WASHINGTON (8/23/10)--Credit Union National Association (CUNA) President/CEO Bill Cheney last week urged President Barack Obama to include support for legislation that would lift the cap on credit union member business lending (MBL) as he continues to publicly back a Senate job creation bill. Obama’s support for the MBL legislation, which has met opposition from community bankers, “would provide a critical boost to the efforts in Congress to help credit unions facilitate the creation of jobs across the country,” Cheney said.

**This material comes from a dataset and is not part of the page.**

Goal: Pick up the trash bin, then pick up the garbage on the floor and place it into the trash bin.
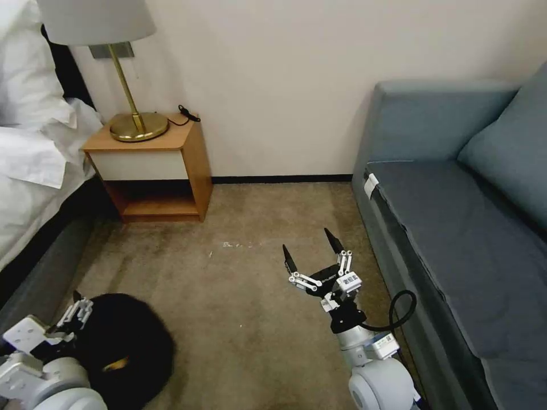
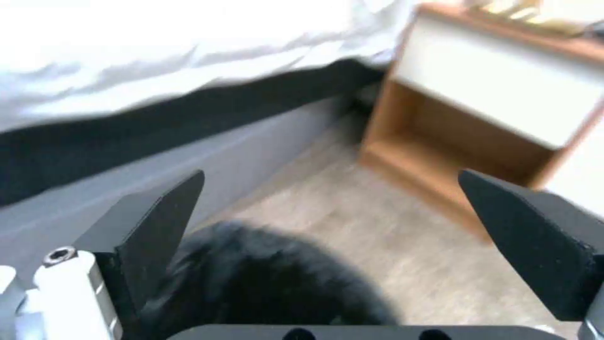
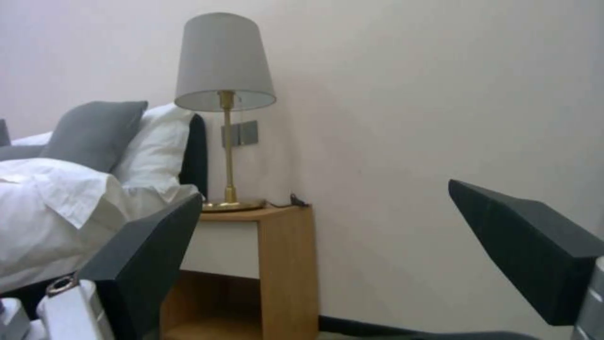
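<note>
The trash bin (image 1: pixel 134 336), round, black and bag-lined, stands on the carpet at the lower left. A small yellow piece of garbage (image 1: pixel 117 363) lies inside it. My left gripper (image 1: pixel 85 310) is at the bin's near-left rim. In the left wrist view, the left gripper (image 2: pixel 331 177) is open with its fingers spread wide, and the bin (image 2: pixel 271 283) is low between them, close to the palm. My right gripper (image 1: pixel 307 242) hovers open over bare carpet near the sofa with nothing in it. In the right wrist view the right gripper (image 3: pixel 325 189) points toward the wall.
A wooden nightstand (image 1: pixel 154 165) with a brass lamp (image 1: pixel 134 122) stands against the wall. The bed (image 1: pixel 34 171) runs along the left, and a blue-grey sofa (image 1: pixel 456 228) along the right. Small white specks (image 1: pixel 239 245) dot the carpet between them.
</note>
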`<state>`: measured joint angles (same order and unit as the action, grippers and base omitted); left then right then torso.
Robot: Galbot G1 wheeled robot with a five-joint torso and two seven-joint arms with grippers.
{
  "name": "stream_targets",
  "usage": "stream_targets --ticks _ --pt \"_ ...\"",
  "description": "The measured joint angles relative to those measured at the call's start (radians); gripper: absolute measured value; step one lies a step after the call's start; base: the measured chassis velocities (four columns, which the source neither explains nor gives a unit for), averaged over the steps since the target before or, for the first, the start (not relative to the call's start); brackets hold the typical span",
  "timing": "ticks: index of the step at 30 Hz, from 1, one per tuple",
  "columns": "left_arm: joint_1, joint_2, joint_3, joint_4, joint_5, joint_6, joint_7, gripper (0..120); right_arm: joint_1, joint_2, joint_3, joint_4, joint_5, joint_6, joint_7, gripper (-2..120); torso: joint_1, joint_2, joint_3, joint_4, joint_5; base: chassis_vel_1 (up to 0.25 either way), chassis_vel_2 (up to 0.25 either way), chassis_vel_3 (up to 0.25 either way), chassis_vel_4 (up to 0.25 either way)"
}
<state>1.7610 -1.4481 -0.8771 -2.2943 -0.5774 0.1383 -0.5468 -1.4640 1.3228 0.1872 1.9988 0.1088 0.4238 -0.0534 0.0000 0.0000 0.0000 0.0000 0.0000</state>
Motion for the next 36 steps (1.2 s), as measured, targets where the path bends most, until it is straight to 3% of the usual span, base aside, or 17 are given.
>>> stream_targets --ticks 1,3,4,6,7,8,11,12,14,17,20,23,27,36 --pt "-0.001 0.003 0.0 0.005 0.004 -0.022 0.039 100 0.001 0.003 0.0 -0.003 -0.008 -0.006 0.013 100 0.0 0.0 0.0 0.0001 -0.0001 0.0 0.0 0.0 0.0" --pt "-0.007 0.011 0.003 0.023 0.009 -0.129 0.184 100 0.005 0.013 0.001 -0.018 -0.029 0.0 0.083 100 0.0 0.0 0.0 0.0 0.0001 0.0 0.0 0.0 0.0" --pt "-0.007 0.011 0.003 0.023 0.009 -0.129 0.184 100 0.005 0.013 0.001 -0.018 -0.029 0.0 0.083 100 0.0 0.0 0.0 0.0 0.0001 0.0 0.0 0.0 0.0" --pt "-0.018 0.014 0.014 0.052 0.018 -0.3 0.327 100 0.0 0.02 0.026 -0.021 -0.047 -0.001 0.113 100 0.0 0.0 0.0 0.0 0.0 0.0 0.0 0.0 0.0" --pt "-0.02 0.013 0.017 0.062 0.043 -0.345 0.376 100 -0.009 0.024 0.045 -0.019 -0.056 0.001 0.116 100 0.0 0.0 0.0 0.0 0.0001 0.0 0.0 0.0 0.0" --pt "-0.02 0.013 0.017 0.062 0.043 -0.345 0.376 100 -0.009 0.024 0.045 -0.019 -0.056 0.001 0.116 100 0.0 0.0 0.0 0.0 0.0001 0.0 0.0 0.0 0.0" --pt "-0.002 0.008 0.03 0.098 0.183 -0.49 0.534 100 -0.077 0.057 0.142 0.019 -0.123 0.007 0.153 100 0.0 0.0 0.0 0.0 0.0001 0.0 0.0 0.0 0.0" --pt "-0.002 0.008 0.03 0.098 0.183 -0.49 0.534 100 -0.077 0.057 0.142 0.019 -0.123 0.007 0.153 100 0.0 0.0 0.0 0.0 0.0001 0.0 0.0 0.0 0.0" --pt "0.01 0.002 0.037 0.107 0.234 -0.541 0.596 100 -0.135 0.091 0.213 0.042 -0.187 0.026 0.18 100 0.0 0.0 0.0 0.0 -0.0001 0.0 0.0 0.0 0.0" --pt "0.004 -0.003 0.046 0.109 0.247 -0.542 0.619 100 -0.17 0.117 0.256 0.053 -0.218 0.041 0.199 100 0.0 0.0 0.0 -0.0002 0.0 0.0 0.0 0.0 0.0" --pt "-0.014 -0.01 0.066 0.108 0.24 -0.506 0.623 100 -0.196 0.134 0.279 0.06 -0.225 0.035 0.227 100 0.0 0.0 0.0 0.0 0.0001 0.0 0.0 0.0 0.0" --pt "-0.039 -0.01 0.13 0.091 0.171 -0.418 0.614 100 -0.225 0.149 0.295 0.074 -0.205 0.024 0.241 100 0.0 0.0 0.0 -0.0002 0.0001 0.0 0.0 0.0 0.0" --pt "-0.051 -0.003 0.148 0.088 0.122 -0.371 0.618 100 -0.225 0.155 0.299 0.076 -0.202 0.025 0.226 100 0.0 0.0 0.0 -0.0001 0.0001 0.0 0.0 0.0 0.0" --pt "-0.053 -0.001 0.149 0.088 0.109 -0.359 0.62 100 -0.222 0.155 0.298 0.076 -0.199 0.026 0.217 100 0.0 0.0 0.0 0.0 0.0 0.0 0.0 0.0 0.0"
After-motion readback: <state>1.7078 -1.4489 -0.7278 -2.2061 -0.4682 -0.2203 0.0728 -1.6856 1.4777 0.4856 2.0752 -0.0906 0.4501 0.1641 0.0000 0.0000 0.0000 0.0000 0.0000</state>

In a speech delivered late last week, Obama asked members of Congress to put political games aside and work on creating new jobs. “Consistent with your goal to boost small businesses and the economy, we believe credit unions should be allowed to help create more jobs by making more member business loans, in the aggregate up to 27.5% of their assets,” Cheney said. “This move, championed by Senator Mark Udall (D-Colo.) and others, will not cost taxpayers one cent,” Cheney added. CUNA has estimated that lifting the cap would create over 108,000 new jobs and inject as much as $10.8 billion in funds into a still ailing economy.